TO DO
Without the pictures, set down everything in the listing exactly.
◇ ◇ ◇ ◇ ◇
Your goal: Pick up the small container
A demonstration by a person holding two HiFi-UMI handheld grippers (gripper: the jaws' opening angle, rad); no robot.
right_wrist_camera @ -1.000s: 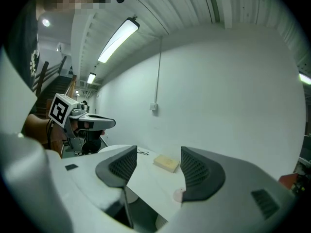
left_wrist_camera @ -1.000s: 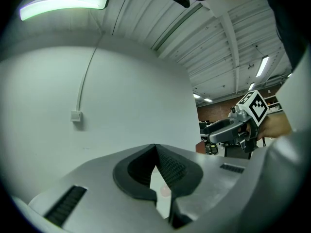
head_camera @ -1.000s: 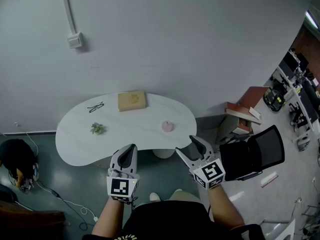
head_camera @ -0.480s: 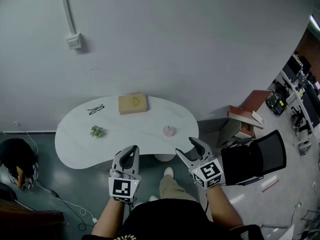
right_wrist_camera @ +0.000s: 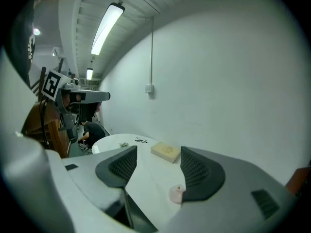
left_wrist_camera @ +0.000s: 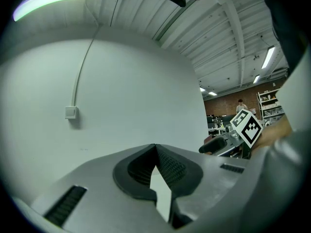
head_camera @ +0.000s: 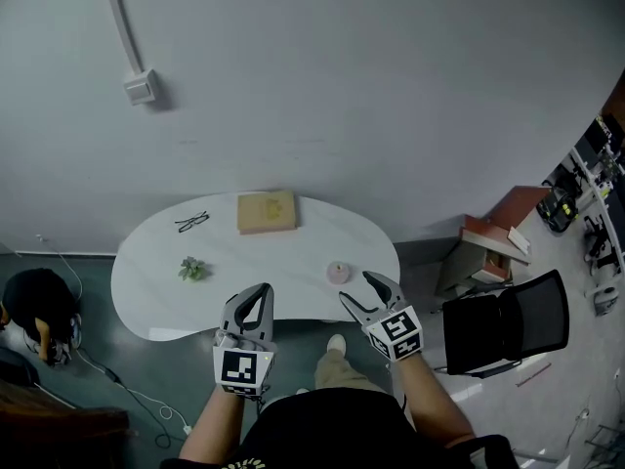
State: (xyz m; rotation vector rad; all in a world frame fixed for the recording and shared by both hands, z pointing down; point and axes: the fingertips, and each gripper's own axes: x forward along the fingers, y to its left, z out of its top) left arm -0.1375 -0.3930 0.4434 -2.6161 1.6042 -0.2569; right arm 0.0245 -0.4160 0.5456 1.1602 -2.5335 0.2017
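Pink container [head_camera: 338,272] on white table [head_camera: 146,291], right gripper [head_camera: 362,289] near it with jaws apart, left gripper [head_camera: 258,293] jaws closed, empty

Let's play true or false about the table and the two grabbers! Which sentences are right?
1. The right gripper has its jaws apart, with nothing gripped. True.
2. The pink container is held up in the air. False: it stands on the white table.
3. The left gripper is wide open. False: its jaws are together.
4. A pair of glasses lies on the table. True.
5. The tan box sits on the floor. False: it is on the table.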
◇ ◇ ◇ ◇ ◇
YOUR RESPONSE
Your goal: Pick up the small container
A demonstration by a person holding two HiFi-UMI handheld grippers (gripper: the jaws' opening angle, rad); no robot.
right_wrist_camera @ -1.000s: 
left_wrist_camera @ -1.000s: 
head_camera @ -1.000s: 
head_camera @ -0.480s: 
right_wrist_camera @ +0.000s: 
left_wrist_camera @ +0.000s: 
head_camera @ +0.000s: 
State: (xyz m; rotation vector rad; all in a world frame fixed for the recording and shared by both hands, z pointing down; point and axes: the fingertips, and each gripper's own axes: x forward along the fingers, y to its left, z out of its top) left arm -0.1375 -0.3930 0.4434 -2.6161 1.6042 -0.2569; right arm 0.0245 -0.4160 0.5456 1.1602 -2.5335 0.2017
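Pink container [head_camera: 338,272] on white table [head_camera: 146,291], right gripper [head_camera: 362,289] near it with jaws apart, left gripper [head_camera: 258,293] jaws closed, empty

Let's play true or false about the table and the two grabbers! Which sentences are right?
1. The right gripper has its jaws apart, with nothing gripped. True.
2. The pink container is held up in the air. False: it stands on the white table.
3. The left gripper is wide open. False: its jaws are together.
4. A pair of glasses lies on the table. True.
5. The tan box sits on the floor. False: it is on the table.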

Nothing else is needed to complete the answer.